In November 2014, Tullow Oil PlC released an Interim Management Statement reviewing its capital expenditure.
“In light of current oil and gas sector challenges including the commodity price environment, we are reviewing our capital expenditure and our cost base to ensure that Tullow is well-positioned for future success.” the Chief Executive Officer of Tullow Oil, Aidan Heavey was quoted saying in the statement.
It was then anticipated that the group would announce its full year Trading Statement and Operational Update on 15 January 2015 and its full year results on 11 February 2015.
Indeed, as scheduled on 15th January 2015, Tullow announced its 2015 Trading Statement and Operational Update which reveals that Tullow is bound to make further cuts on its capital expenditures in 2015.
Commenting on the new development Tullow Boss Heavey said Tullow has already taken steps to strengthen its business to adapt to current market conditions.
“This work will continue during 2015 to ensure the Group is in a position to benefit when conditions improve.”

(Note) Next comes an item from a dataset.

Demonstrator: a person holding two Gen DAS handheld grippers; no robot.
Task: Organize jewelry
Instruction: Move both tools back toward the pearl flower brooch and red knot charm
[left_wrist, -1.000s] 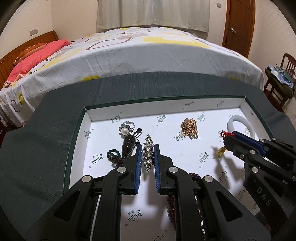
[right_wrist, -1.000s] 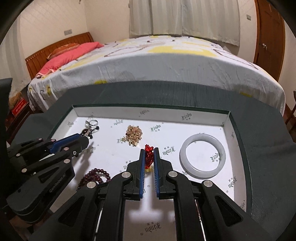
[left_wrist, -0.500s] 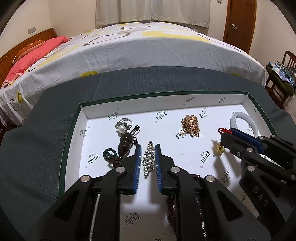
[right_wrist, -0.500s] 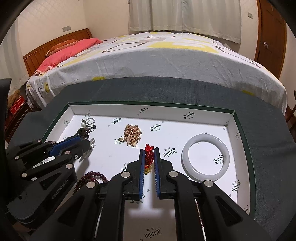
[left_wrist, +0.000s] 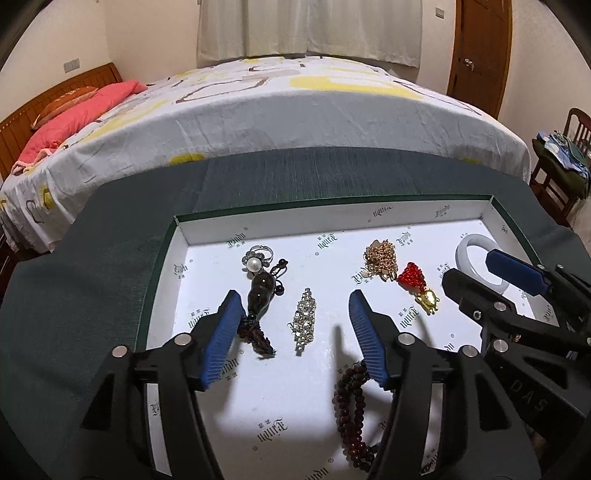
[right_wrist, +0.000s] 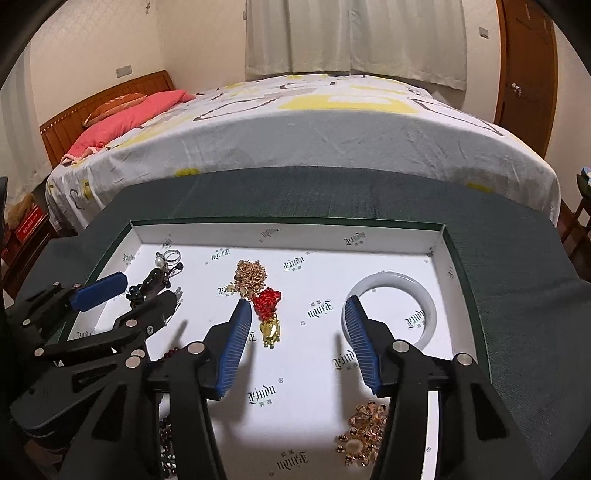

“In late 2014, we materially reduced our 2015 exploration capital expenditure and today announce a further cut to this expenditure to $200 million.”
He said Tullow will continue to carry out a review of the business to streamline processes and improve efficiencies which will result in significant long-term cost savings for the company.
According to a recent Bloomberg report, the plunge in oil prices has slashed more than half of Tullow Oil’s market value since June, 2014.
By January 12th 2015, Brent Crude, the European and de facto international benchmark, which started 2015 at $58 per barrel, was selling at $50.11, having recovered from its sub- $50 on January 7th 2015— the first time it sold below that mark since May, 2009. The US benchmark, West Texas Intermediate, began 2015 trading at $55 a barrel and by January 12th 2015, it sold for $48.36. By contrast on June 19, 2014 the cost of a barrel was ($115.71).